__Your goal__
Work out how many lines of the records contain "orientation". Answer with the number and nothing else.

--------

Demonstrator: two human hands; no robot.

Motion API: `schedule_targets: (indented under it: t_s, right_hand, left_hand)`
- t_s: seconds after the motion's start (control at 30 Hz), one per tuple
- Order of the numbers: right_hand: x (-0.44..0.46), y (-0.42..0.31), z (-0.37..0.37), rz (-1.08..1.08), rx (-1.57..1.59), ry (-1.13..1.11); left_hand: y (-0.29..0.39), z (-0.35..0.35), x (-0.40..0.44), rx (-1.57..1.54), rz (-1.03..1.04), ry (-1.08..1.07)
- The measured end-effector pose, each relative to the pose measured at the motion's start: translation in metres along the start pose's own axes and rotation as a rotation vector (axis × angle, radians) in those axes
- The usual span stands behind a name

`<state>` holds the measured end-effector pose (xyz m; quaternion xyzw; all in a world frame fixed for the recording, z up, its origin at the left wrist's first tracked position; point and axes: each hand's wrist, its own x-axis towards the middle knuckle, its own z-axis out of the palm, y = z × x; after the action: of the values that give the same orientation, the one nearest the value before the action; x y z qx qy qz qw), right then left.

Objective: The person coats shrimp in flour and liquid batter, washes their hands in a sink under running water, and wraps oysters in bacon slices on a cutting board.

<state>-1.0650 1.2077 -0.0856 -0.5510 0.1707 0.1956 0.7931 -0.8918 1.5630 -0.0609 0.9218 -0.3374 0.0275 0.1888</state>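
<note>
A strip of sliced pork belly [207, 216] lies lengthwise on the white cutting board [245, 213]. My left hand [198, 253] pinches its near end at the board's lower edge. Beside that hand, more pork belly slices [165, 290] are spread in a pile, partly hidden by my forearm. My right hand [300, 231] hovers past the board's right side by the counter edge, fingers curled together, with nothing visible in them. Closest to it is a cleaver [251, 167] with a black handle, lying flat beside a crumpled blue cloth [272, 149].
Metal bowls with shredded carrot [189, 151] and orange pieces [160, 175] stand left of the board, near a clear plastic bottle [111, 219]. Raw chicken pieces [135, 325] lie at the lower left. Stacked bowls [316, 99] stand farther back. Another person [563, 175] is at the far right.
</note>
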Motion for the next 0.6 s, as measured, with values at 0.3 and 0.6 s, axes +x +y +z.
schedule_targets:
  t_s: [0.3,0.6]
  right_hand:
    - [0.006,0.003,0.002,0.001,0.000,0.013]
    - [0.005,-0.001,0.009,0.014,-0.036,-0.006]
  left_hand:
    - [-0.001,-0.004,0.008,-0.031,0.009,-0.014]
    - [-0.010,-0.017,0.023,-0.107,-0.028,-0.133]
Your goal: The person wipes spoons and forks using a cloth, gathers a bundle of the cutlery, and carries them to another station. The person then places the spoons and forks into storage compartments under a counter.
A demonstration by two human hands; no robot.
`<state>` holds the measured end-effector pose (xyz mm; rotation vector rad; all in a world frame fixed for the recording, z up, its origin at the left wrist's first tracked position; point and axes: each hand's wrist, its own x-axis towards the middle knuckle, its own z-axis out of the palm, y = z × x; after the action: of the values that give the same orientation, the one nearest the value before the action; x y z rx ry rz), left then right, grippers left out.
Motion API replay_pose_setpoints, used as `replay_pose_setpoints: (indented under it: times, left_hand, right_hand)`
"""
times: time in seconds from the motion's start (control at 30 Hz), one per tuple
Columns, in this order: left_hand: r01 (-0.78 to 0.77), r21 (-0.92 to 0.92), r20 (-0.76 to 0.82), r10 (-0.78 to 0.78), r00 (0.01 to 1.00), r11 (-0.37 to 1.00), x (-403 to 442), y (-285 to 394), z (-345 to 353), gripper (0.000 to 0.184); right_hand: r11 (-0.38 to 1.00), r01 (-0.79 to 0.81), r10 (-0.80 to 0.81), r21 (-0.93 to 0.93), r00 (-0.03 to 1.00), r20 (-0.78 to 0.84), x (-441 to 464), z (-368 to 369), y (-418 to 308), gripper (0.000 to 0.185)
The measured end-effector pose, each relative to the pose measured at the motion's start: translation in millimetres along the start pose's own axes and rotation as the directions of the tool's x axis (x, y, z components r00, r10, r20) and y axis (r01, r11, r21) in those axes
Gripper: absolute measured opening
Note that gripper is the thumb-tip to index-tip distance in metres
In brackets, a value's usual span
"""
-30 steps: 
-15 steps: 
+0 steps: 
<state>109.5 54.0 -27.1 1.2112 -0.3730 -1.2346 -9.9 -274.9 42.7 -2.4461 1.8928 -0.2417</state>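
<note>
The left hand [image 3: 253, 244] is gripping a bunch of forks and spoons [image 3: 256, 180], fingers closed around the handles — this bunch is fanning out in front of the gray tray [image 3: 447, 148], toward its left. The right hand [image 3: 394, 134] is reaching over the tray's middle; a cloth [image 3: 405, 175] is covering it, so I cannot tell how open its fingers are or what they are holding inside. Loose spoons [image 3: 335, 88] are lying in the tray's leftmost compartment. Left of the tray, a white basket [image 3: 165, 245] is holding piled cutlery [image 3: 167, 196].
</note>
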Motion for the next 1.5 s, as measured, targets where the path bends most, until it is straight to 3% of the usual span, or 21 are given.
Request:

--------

__Task result__
2